#### BRIEF:
Note how many lines in the entries below contain the string "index", and answer with that number and no other text.

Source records
○ ○ ○ ○ ○ ○ ○

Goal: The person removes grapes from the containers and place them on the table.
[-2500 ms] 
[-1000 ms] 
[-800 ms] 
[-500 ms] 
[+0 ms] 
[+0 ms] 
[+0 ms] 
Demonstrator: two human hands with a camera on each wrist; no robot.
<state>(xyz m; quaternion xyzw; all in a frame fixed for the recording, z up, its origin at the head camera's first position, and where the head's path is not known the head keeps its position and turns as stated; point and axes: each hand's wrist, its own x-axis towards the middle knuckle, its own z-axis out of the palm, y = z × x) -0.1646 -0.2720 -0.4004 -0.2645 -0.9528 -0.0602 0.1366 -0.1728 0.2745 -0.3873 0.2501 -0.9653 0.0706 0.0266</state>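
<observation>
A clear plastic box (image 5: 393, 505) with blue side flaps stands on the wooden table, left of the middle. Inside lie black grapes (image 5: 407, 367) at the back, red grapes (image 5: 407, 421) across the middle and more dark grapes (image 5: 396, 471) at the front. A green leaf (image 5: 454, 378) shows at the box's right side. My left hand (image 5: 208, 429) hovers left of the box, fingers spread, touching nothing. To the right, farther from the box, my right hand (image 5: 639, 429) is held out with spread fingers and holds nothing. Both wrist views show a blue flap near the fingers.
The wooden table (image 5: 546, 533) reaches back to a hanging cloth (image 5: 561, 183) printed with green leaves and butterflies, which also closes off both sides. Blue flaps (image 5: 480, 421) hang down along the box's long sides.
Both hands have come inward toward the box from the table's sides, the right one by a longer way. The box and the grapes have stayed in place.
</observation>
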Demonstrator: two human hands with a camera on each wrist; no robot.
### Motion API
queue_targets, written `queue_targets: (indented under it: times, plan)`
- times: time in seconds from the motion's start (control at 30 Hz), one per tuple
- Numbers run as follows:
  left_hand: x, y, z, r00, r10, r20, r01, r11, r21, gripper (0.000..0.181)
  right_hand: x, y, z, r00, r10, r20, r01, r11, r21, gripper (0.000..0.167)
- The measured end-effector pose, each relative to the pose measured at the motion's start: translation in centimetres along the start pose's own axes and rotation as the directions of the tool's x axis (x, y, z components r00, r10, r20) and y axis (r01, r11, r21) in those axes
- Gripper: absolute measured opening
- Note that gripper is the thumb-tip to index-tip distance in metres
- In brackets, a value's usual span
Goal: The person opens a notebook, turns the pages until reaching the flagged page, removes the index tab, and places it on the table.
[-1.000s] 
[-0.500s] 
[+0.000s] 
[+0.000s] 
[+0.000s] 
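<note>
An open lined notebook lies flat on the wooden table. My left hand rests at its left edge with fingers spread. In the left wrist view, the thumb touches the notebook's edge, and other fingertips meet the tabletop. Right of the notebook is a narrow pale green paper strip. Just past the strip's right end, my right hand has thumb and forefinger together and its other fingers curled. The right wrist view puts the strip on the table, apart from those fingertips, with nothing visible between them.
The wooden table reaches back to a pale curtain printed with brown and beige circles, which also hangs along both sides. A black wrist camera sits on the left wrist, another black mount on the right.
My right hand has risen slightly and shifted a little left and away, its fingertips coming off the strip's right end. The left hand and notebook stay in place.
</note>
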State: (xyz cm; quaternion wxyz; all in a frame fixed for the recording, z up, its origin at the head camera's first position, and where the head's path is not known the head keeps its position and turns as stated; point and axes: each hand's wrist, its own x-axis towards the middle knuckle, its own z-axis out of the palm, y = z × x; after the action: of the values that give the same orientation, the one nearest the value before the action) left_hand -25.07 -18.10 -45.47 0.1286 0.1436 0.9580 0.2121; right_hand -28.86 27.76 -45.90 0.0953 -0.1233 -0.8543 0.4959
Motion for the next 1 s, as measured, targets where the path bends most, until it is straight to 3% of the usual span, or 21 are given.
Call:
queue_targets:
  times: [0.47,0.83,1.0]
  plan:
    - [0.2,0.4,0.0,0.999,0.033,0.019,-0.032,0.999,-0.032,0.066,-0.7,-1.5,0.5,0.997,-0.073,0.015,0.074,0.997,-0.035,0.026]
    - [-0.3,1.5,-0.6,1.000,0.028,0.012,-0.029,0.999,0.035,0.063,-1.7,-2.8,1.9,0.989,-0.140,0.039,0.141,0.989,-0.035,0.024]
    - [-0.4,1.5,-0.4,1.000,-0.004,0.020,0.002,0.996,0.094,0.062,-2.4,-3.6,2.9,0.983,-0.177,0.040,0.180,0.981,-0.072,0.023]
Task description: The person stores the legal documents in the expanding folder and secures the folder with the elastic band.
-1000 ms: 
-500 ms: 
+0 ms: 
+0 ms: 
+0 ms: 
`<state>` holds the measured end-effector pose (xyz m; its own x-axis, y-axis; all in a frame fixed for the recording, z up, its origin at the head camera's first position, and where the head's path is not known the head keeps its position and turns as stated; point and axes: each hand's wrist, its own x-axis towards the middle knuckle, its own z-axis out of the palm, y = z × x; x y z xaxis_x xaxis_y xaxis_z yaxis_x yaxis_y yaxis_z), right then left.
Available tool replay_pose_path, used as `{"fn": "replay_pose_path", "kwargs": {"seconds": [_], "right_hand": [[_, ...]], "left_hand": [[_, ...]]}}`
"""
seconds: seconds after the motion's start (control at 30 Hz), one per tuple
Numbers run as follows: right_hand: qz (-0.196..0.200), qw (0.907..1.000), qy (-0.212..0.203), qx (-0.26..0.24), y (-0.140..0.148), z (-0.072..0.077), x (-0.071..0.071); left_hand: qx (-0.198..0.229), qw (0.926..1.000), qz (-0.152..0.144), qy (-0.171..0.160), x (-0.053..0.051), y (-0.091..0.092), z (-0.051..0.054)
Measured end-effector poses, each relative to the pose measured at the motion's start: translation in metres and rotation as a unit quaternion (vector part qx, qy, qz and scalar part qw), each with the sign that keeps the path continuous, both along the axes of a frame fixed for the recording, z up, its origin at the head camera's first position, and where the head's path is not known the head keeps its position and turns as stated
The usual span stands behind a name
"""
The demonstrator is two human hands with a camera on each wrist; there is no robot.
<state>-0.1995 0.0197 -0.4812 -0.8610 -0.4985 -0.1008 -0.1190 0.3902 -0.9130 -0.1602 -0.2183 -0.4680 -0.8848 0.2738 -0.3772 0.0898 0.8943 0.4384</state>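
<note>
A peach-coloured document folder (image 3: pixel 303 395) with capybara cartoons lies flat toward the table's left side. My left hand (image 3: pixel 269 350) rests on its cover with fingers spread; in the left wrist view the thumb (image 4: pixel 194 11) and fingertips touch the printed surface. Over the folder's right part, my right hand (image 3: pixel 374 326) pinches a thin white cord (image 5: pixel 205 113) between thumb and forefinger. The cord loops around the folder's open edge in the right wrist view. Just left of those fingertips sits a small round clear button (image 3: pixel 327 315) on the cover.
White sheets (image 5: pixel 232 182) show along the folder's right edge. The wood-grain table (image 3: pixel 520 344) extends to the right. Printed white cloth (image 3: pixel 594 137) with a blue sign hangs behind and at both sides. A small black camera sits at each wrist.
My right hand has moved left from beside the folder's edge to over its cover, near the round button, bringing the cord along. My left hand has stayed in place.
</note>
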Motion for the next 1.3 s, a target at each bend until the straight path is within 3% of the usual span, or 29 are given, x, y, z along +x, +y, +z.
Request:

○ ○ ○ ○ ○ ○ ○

#### SOLUTION TO THIS PROBLEM:
2